— Your objective —
In the data below, find each line carrying the string "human" and copy it out.

** Opening Data in this exercise block **

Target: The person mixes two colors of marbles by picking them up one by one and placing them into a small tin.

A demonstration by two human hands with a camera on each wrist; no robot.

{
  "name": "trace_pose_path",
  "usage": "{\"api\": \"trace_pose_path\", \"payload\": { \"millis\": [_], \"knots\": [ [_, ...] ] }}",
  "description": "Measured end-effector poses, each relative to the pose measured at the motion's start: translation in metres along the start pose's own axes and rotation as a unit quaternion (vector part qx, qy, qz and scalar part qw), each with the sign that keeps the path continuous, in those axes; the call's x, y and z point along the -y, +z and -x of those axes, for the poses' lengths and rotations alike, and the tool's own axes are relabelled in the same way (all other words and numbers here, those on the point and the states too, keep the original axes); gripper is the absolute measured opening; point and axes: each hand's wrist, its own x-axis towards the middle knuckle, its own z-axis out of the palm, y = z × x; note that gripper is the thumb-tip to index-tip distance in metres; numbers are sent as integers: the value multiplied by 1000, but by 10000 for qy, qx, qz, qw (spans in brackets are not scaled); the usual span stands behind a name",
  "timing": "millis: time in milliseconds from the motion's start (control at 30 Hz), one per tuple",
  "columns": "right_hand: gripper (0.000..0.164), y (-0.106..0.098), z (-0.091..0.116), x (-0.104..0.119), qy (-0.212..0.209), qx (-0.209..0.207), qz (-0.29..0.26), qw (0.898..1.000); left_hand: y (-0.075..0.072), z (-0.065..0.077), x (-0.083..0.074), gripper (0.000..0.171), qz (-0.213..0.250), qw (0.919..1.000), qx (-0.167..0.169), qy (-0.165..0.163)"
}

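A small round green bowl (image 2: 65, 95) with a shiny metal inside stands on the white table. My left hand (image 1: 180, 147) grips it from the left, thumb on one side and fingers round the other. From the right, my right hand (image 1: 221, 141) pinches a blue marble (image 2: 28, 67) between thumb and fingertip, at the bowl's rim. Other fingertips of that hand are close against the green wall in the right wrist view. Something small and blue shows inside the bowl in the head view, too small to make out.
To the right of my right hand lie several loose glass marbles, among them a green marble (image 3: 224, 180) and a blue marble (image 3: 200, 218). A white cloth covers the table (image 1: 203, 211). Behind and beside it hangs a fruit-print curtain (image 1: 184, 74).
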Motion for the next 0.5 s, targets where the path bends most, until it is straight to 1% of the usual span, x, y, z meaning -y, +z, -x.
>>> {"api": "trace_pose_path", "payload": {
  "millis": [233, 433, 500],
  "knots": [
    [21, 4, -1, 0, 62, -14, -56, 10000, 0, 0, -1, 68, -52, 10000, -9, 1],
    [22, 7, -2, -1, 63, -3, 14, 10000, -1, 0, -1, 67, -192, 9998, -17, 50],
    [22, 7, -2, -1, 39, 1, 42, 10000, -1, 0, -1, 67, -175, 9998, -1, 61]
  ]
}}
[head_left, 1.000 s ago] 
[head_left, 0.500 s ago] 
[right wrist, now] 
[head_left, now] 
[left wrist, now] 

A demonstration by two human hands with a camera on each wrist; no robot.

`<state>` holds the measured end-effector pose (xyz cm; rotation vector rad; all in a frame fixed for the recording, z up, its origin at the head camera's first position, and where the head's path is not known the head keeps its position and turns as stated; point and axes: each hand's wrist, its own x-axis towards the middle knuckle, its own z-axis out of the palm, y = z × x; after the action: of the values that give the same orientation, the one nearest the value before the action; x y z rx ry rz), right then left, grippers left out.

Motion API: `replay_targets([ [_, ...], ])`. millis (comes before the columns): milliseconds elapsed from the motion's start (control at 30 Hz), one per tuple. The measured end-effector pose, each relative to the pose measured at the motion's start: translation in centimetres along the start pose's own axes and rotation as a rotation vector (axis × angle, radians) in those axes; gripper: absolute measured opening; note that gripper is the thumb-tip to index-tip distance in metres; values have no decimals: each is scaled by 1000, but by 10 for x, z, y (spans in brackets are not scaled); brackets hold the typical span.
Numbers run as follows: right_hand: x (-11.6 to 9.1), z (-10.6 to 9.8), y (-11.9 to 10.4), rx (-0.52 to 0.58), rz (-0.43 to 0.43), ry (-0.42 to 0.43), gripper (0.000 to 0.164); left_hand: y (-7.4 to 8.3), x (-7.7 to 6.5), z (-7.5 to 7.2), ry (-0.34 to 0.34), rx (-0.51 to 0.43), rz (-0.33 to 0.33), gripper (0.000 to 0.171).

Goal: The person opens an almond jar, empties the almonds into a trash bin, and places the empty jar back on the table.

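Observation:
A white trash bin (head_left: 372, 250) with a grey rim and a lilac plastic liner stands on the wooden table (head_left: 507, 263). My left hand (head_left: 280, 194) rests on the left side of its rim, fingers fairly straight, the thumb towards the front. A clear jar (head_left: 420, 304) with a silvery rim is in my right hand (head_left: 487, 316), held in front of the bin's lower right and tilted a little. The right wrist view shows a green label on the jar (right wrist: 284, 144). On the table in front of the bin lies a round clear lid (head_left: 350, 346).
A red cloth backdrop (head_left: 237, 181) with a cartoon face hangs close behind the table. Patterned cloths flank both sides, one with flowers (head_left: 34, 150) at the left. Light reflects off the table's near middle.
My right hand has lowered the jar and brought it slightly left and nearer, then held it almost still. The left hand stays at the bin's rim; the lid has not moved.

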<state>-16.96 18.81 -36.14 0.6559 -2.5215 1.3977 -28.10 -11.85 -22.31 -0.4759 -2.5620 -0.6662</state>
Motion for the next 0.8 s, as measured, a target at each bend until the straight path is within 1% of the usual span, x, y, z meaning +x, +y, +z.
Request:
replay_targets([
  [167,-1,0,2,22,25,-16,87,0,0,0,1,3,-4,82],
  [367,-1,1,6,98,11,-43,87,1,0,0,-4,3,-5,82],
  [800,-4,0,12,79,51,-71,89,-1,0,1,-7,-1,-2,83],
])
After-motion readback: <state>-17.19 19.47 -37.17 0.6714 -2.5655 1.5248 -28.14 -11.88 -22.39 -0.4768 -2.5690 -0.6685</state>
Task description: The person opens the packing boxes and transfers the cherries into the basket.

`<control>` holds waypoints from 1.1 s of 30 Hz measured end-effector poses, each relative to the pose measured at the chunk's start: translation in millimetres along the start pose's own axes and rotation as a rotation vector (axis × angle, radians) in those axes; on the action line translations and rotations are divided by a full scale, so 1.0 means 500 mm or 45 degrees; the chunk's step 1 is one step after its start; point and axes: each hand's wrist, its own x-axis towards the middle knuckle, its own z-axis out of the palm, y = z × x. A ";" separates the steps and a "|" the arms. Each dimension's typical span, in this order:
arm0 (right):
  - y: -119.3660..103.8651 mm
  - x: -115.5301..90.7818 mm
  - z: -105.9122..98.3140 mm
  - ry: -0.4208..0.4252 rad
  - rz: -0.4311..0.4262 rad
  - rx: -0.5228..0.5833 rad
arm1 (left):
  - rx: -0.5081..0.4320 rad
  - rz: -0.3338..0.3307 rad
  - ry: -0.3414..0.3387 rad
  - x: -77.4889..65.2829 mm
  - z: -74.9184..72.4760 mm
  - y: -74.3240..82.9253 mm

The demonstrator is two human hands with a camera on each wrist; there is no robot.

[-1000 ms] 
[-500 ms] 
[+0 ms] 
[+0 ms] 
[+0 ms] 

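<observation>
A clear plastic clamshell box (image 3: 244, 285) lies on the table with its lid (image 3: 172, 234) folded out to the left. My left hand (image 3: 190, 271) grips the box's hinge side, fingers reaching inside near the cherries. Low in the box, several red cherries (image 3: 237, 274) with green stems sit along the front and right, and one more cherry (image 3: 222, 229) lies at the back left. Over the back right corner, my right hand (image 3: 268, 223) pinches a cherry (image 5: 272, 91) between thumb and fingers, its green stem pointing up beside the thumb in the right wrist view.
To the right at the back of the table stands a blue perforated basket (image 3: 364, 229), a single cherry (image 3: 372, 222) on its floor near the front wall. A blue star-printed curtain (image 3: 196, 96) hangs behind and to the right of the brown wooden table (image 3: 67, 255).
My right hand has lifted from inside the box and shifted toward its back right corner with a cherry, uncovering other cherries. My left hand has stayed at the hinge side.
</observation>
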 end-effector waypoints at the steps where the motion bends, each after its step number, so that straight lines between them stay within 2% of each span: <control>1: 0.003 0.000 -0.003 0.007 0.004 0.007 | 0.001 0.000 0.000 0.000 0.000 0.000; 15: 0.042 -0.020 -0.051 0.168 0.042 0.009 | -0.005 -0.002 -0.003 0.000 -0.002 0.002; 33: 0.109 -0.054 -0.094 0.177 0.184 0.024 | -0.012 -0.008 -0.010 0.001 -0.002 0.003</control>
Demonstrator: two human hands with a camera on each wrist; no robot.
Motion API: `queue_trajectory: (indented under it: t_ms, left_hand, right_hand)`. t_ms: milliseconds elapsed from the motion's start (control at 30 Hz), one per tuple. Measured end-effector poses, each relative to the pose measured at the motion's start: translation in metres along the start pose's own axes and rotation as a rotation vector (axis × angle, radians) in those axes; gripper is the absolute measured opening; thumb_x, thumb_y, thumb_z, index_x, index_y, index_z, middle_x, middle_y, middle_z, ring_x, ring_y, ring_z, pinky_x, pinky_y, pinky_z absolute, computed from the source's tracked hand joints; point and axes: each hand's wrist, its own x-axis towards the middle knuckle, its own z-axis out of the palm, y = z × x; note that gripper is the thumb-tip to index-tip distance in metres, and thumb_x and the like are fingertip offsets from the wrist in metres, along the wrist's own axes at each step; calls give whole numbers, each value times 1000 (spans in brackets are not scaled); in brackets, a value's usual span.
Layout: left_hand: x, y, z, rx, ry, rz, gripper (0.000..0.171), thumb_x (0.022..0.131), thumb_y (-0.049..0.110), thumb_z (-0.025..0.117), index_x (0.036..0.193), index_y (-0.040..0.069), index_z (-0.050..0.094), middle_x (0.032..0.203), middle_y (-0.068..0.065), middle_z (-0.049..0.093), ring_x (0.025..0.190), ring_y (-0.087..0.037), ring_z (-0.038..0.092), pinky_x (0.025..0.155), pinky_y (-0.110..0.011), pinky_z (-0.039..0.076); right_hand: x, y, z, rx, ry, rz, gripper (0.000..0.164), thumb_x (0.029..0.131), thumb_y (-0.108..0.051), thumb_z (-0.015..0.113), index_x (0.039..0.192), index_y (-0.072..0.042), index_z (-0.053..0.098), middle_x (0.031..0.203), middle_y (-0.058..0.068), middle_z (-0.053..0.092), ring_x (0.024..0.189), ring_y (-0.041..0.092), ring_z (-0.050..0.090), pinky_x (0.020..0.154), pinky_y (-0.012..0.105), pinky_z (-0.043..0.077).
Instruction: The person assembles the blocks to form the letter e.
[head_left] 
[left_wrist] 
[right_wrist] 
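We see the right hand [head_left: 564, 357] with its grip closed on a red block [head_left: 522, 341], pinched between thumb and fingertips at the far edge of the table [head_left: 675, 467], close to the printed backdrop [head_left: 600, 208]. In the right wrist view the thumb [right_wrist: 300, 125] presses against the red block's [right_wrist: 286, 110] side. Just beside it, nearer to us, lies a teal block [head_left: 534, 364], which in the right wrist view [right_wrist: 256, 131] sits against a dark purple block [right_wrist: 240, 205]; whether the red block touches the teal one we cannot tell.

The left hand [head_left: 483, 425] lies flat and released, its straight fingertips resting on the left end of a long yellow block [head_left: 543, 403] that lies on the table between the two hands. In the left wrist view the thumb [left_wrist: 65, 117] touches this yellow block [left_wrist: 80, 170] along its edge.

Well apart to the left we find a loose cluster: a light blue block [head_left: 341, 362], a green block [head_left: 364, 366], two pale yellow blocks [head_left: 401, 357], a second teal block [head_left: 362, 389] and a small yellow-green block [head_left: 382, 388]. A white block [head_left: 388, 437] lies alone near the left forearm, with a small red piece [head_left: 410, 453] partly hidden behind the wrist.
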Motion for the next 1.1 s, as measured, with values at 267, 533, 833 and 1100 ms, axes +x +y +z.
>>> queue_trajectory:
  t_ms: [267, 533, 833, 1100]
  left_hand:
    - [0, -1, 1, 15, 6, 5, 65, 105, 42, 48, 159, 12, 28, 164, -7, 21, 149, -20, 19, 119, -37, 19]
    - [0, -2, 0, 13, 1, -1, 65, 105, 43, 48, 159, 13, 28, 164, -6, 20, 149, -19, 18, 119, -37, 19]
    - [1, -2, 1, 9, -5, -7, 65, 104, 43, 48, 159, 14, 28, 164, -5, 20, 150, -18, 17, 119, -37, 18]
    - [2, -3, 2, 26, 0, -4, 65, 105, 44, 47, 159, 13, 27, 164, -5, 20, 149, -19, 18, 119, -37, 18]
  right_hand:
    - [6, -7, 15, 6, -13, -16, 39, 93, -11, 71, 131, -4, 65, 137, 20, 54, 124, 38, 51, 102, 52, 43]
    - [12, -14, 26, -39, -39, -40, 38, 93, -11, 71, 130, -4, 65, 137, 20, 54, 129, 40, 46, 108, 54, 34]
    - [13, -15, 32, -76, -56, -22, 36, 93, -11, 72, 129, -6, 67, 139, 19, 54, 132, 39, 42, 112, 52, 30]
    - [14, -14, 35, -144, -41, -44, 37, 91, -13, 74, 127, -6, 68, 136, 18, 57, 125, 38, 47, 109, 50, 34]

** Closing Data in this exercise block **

— Response to this task —
A demonstration by two human hands with a camera on each wrist; no robot.
A demonstration by two human hands with a camera on each wrist; no robot.
The demonstrator is two human hands with a camera on each wrist; there is no robot.
Demonstrator: two human hands with a camera on each wrist; no robot.

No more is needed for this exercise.